The license usage record shows timestamp of 10:31 AM and you're searching for different time range. I would suggest to run your search (also instead of
index=* use i
ndex=os) for the timerange which include the time shown in license_usage.log.
LOL, not the best screenshot was it? I loaded a more consistent one.
This has been going on for weeks and there is never anything put in os.
Now, could you verify if you've access to
index=os, just to be sure? (check in Role/user setting or run the rest command
| rest /services/authentication/users/<<yourUserName>> )
Strange. So I'm guessing you've tried to run your search with a very wide time range as the data could be historical?

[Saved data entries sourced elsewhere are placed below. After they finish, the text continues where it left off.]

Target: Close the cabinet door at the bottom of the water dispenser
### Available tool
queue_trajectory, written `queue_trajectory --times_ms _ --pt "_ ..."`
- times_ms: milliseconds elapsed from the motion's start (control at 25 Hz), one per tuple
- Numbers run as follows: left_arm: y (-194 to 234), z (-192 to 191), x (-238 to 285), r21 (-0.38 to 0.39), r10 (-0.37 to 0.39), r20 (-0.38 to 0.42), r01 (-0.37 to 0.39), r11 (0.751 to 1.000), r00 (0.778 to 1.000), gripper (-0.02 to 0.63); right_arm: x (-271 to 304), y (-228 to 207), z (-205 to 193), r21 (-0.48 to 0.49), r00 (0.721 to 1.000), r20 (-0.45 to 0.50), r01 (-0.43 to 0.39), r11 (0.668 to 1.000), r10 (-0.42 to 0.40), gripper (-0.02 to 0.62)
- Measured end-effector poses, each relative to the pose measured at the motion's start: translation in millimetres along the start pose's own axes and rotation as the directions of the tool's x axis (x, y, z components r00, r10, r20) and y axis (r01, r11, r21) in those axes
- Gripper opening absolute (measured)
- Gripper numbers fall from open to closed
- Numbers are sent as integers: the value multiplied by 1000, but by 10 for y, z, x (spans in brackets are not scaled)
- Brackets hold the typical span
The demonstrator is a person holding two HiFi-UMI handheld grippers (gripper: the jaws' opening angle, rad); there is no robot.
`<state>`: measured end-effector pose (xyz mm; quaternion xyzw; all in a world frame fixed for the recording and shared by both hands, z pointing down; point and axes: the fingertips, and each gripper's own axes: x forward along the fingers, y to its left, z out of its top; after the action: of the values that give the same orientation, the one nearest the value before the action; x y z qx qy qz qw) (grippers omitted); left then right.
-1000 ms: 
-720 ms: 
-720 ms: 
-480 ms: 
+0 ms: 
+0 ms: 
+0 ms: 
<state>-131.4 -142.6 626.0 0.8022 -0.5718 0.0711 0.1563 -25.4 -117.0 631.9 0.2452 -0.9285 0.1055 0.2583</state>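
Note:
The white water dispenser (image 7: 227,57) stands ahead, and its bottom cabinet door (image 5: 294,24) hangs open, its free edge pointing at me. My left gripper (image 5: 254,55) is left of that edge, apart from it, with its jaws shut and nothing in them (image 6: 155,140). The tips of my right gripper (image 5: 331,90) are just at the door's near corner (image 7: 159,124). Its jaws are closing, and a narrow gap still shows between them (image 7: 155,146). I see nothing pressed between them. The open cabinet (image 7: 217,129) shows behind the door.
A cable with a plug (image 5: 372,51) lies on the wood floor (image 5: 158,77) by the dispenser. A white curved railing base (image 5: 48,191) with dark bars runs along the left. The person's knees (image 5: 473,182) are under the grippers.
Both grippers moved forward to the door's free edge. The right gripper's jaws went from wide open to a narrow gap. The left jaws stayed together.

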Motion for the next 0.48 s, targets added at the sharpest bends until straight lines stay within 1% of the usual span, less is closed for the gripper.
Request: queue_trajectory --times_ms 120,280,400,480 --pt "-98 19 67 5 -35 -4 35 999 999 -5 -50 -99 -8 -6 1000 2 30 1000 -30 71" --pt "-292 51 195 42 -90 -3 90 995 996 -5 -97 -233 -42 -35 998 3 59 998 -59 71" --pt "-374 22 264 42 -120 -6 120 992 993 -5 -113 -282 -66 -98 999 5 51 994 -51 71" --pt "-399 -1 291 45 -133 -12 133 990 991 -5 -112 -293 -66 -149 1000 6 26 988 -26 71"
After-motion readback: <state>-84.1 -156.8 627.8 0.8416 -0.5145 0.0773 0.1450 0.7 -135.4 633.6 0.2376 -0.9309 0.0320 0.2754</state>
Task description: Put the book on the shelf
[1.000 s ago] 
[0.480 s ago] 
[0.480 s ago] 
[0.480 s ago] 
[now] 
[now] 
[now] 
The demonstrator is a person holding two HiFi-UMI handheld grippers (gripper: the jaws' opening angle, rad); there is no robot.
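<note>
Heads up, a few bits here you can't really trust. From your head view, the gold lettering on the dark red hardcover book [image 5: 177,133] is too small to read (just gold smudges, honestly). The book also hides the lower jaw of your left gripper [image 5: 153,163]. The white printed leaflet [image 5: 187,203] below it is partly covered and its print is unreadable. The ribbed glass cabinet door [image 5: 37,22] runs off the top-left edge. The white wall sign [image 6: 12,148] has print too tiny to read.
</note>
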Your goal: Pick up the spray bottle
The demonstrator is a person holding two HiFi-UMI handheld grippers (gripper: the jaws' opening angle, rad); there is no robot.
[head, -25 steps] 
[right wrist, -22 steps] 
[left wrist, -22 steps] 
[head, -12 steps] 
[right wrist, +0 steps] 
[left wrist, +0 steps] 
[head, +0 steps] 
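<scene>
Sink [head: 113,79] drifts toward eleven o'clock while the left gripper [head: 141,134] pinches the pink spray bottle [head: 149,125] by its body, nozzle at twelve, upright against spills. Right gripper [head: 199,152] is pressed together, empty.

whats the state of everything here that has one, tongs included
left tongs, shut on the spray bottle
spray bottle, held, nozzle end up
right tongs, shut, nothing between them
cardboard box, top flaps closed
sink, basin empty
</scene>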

Also, are you running this search from appropriate SH which has all the indexers as peers? can you see data for other sourcetypes in index=os?
Also, in your license usage search, the highlighted event has h="", do you get other records with a non-empty h value?
Searching for all time returns nothing for config_file, but I can see other sourcetypes.
Yes, there are valid h values for about 96% of the results in that search.
you should use the license usage report [Settings -- License -- License Usage -- Last 30 days] divided by sourcetype to verify what you indexed in your sourcetypes.
configfile is a sourcetype that you can find in your license usage report?
because in SplunkTA_nix there isn't this sourcetype so I don't know where you call it.